No entanto, assim como há os fatores de risco, há também os fatores de proteção. Contar com uma rede de apoio, por exemplo, formada por amigos, familiares e profissionais, pode ajudar muito. Ao observar fatores de risco para desenvolvimento de luto crônico ou sintomas de stress pós trauma, faz-se muito importante procurar ajuda.
4 – Sobre a sensação de culpa que por vezes fica com familiares e amigos, qual o discurso que deve ser adotado?
O suicídio costuma estar carregado de preconceito e julgamento. Por isso os sentimentos de vergonha, raiva e culpa estão muitas vezes presentes.
A intensificação da raiva e culpa faz com que uma atrapalhe a elaboração da outra. Existem muitas coisas que podem ser feitas para ajudar como por exemplo: relembrar o enlutado do quanto ele fez ou significou para o suicida em vida pode ser uma forma de ajudar o enlutado a tratar o sentimento de culpa. Deixar a pessoa chorar e expressar seus sentimentos mais profundos e doloridos, ouvindo com atenção, sem se sentir obrigado a justificar ou minimizar estes sentimentos, também pode ser uma forma de respeitar e elaborar a dor.
5 – Quais são os principais erros que alguém pode cometer ao tentar consolar e confortar alguém que perdeu um ente por suicídio?
No suicídio, em função do estigma social, há pouco suporte social ao enlutado. Ao tentar confortar alguém nesta situação, mais importante do que falar é saber ouvir. Querer ajudar com clichês e tentar ocupar o silêncio com frases prontas e opiniões não vai ajudar.

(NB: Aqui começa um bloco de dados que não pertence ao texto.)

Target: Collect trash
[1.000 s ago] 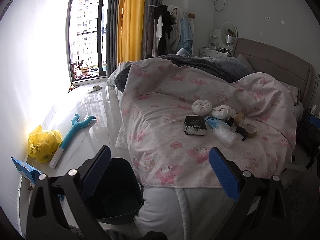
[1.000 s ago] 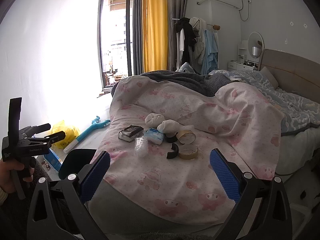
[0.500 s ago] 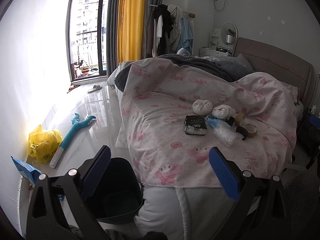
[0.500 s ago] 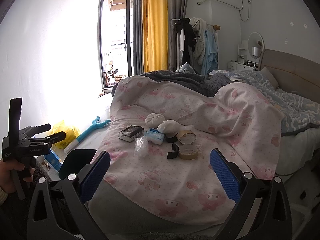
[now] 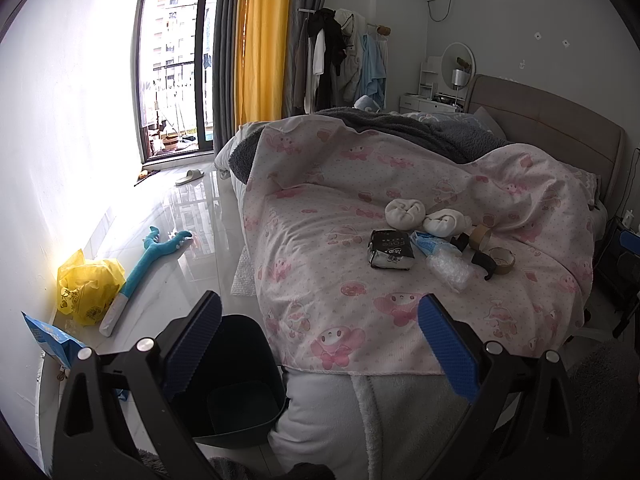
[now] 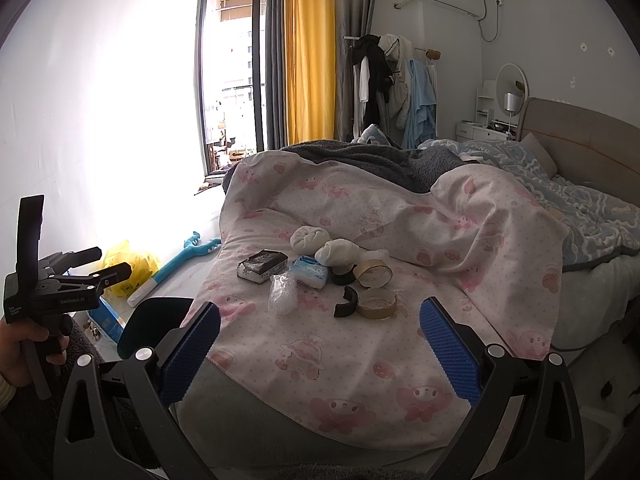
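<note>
Grippers, left gripper (image 5: pixel 318 344) and right gripper (image 6: pixel 318 344), hover wide open and empty before the bed (image 6: pixel 360 344); a hand (image 6: pixel 16 354) seems to hold the left handle upright.

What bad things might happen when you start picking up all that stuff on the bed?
1. The crumpled clear plastic is flimsy and lies on a soft pink blanket, so the jaws might pinch fabric along with it.
2. The tape rolls are round; the upright one could roll away if nudged.
3. The dark bin sits on the floor beside the bed, so a carried piece might drop past it.
</note>
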`<move>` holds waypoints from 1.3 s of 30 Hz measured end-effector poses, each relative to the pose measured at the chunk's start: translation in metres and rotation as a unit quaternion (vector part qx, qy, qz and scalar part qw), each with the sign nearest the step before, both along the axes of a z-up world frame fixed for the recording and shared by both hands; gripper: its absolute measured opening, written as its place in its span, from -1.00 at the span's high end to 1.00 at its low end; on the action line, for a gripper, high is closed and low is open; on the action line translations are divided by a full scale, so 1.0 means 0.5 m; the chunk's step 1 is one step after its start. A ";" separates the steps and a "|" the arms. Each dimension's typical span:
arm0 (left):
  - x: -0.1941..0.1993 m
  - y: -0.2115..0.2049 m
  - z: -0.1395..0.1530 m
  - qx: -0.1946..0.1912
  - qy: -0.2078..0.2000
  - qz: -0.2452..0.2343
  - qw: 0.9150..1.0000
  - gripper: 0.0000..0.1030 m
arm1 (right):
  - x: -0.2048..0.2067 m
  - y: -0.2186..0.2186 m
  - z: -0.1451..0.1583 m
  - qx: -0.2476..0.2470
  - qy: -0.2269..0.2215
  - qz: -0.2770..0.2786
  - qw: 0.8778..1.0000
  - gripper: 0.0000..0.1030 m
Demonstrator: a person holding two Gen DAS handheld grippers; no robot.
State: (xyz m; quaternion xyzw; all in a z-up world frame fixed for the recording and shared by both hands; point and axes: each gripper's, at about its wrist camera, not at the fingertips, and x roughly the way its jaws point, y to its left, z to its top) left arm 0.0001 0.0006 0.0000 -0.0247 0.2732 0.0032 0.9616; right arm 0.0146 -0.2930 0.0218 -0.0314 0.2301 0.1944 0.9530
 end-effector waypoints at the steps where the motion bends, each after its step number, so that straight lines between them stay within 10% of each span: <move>1: 0.000 0.000 0.000 0.000 0.000 0.000 1.000 -0.94 | 0.000 0.000 0.000 0.000 0.000 0.000 1.000 -0.95; 39: -0.013 -0.016 0.015 -0.012 -0.002 -0.033 0.999 -0.94 | 0.015 -0.013 0.015 0.012 0.017 -0.024 0.999 -0.95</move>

Muitas vezes, o sobrevivente se sente muito isolado porque as pessoas a sua volta se sentem constrangidas ao lado do enlutado ou fazem de conta que nada aconteceu. Isso só causará desconforto.
Tentar ajudar com iniciativas sem checar com o enlutado qual o tipo de ajuda ele acredita que precisa no momento ou se aceita a sua ajuda, também pode ser invasivo. Dar opiniões próprias sobre o ocorrido ou falar sobre como as religiões enxergam o suicídio é inadequado.
Por fim, evite dizer que você sabe o que o enlutado está sentindo, se você não passou por situação semelhante. É impossível dizer que consegue imaginar como é essa dor. Cada um enfrenta os sentimentos relacionados com a morte de diferente forma e existem vários tipos de elaboração psicológica.
6 – Qual seria a recomendação quando alguém apresenta os sintomas descritos acima?
É preciso deixar de ter medo de falar sobre suicídio e compartilhar informações apropriadas ligadas ao tema. Educação é um fator de prevenção.
Falar é importante e, a partir dessa reflexão, todos os grupos que pretendam apoiar e auxiliar pessoas com qualquer desconforto emocional e psíquico fazem parte do universo de prevenção.
As intervenções realizadas após um acontecimento autodestrutivo têm como alvo os sobreviventes, os que sofreram de maneira muito próxima com o suicídio, o que também pode ser uma forma de prevenção para futuras gerações.
Considerando os fatores de risco para uma perda tão dolorosa e traumatizante, a ajuda profissional pode ser de grande valia. Atualmente há psiquiatras e psicólogos especialistas em luto, além de grupos de apoio presenciais e virtuais, que podem ajudar na elaboração deste processo de forma mais saudável. O sofrimento é muito grande, mas um bom trabalho psicoterapêutico, de suporte ou aconselhamento pode ajudar a tornar esta dor mais tolerável.
Conversar com pessoas que passaram pelo mesmo e com profissionais pode ajudar a nomear os sentimentos tão desorganizadores que vêm à tona em um luto como o suicídio.